• **Exercise**
Search the material below for the word "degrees" and copy every line in which it occurs.

[[ Supplied material open ]]

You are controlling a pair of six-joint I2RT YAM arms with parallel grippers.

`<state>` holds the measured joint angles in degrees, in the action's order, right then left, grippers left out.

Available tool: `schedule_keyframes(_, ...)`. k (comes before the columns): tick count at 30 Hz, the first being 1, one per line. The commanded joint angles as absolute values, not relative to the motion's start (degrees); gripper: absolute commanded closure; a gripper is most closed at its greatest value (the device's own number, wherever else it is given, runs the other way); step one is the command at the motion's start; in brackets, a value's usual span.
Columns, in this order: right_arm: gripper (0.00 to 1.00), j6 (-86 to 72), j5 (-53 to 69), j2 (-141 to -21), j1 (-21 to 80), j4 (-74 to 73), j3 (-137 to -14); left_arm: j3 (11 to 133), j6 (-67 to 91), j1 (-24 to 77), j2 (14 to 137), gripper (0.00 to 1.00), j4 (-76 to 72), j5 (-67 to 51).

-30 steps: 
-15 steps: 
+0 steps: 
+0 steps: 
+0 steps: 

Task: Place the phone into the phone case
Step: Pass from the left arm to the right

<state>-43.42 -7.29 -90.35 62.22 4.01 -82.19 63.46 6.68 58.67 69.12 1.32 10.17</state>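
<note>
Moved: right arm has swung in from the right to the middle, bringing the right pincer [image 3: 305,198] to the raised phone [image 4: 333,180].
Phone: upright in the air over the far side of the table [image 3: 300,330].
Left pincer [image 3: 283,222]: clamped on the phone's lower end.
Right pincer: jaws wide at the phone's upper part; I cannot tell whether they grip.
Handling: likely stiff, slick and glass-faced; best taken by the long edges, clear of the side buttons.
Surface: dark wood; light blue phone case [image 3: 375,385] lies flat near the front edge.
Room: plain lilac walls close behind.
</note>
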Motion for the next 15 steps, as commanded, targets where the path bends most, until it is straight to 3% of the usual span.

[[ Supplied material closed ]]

• **Written response**
`<state>` holds the measured joint angles in degrees, in the action's order, right then left, grippers left out.
Available tool: `schedule_keyframes(_, ...)`. k (comes before the columns): tick count at 30 Hz, the first being 1, one per line. The commanded joint angles as absolute values, not relative to the motion's start (degrees); gripper: absolute commanded closure; a gripper is most closed at its greatest value (the device's own number, wherever else it is given, runs the other way); step one is the command at the motion's start; in brackets, a value's usual span.

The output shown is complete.